Şener, Ekonomi Muhabirleri Derneği'nin düzenlediği sohbet toplantısında 'YTL'ye müdahale yok' dedi
Abone olŞener, Ekonomi Muhabirleri Derneği'nin düzenlediği sohbet toplantısında yaptığı konuşmada, dünyada yaşanan değişime dikkati çekti.
''Dünya herkes için artık bir düz alan haline dönüşmüştür. Ulus olarak, firmalar olarak, bireyler olarak hız denizinde yüzüyoruz. Başarılı olmanın yolu, burada küresel rekabeti yakalamak ve avantajları artırmaktan geçer'' diyen Şener, küresel rekabette uyumun önemini vurguladı.

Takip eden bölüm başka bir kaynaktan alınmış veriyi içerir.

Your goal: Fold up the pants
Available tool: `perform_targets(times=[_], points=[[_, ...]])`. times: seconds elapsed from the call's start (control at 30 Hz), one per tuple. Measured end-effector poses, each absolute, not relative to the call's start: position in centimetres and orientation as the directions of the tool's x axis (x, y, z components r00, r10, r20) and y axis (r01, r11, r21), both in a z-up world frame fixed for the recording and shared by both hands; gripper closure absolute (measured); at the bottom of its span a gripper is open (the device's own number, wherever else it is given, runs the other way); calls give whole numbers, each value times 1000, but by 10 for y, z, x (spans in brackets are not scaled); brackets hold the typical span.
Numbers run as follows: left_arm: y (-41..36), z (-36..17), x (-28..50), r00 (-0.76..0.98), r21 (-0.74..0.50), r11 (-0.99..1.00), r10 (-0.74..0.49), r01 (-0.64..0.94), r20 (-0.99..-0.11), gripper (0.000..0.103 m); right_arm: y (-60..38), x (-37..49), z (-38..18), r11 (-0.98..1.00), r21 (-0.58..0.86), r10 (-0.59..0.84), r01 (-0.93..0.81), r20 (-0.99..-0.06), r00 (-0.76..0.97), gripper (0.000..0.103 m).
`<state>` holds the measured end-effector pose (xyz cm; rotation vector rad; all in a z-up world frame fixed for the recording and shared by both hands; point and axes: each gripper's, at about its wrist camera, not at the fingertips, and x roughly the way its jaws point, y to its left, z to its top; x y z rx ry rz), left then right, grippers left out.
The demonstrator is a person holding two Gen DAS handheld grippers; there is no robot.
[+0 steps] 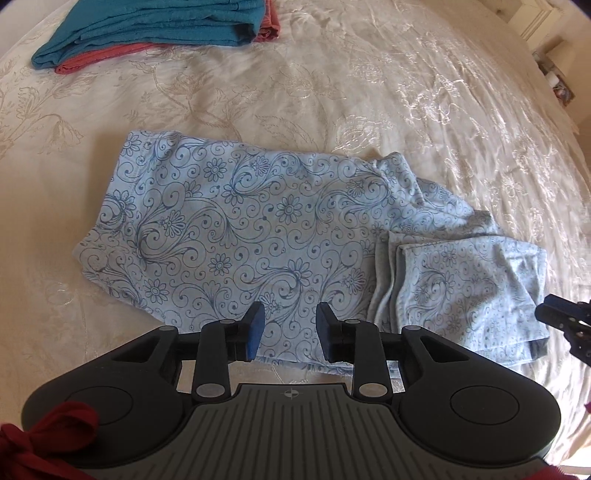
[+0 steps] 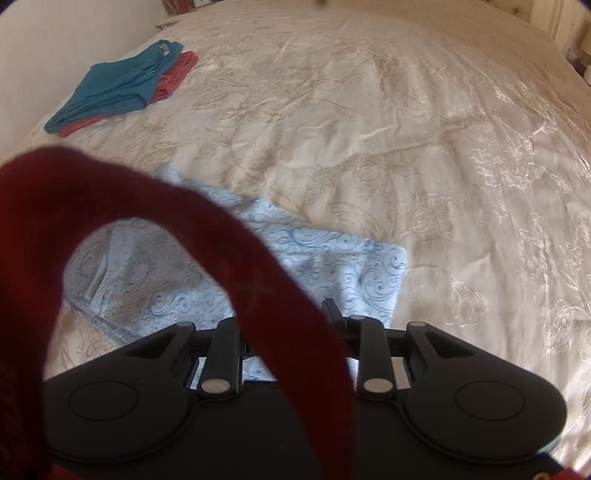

Abdüllatif Şener, ''Tarih sadece hazırlıklı olanlara güler, hazırlıksız olanlar bir yere varamazlar'' dedi. Türk ekonomisindeki gelişmelere de değinen Devlet Bakanı ve Başbakan Yardımcısı Abdüllatif Şener, uluslararası karşılaştırmalarda bir ülkenin büyüme ve milli gelir büyüklüğünün dikkate alındığını, dolayısıyla da Türkiye'de mutlaka dünya ortalamaları üzerinde bir
büyüme rakamı elde edilmesinin zorunlu olduğunu dile getirdi.
Şener, son 4 yıldaki büyüme rakamlarına dikkat çekerek, ''Ama bence 4 yıllık dönem yine de kısa bir dönemdir. Uzun bir periyod olarak ele aldığımızda Türkiye, mutlaka yüksek bir yıllık ortalama büyüme hızını yakalamak zorundadır'' diye konuştu.
Küresel rekabetin ulaştığı noktada artık eski alışkanlıkların değiştirilmesi gerektiğini ifade eden Şener, geçmişte komşularıyla sorunları olduğu için ticaret yapamaz durumda olan Türkiye'nin artık ticari ilişkilerini geliştirdiğini kaydetti.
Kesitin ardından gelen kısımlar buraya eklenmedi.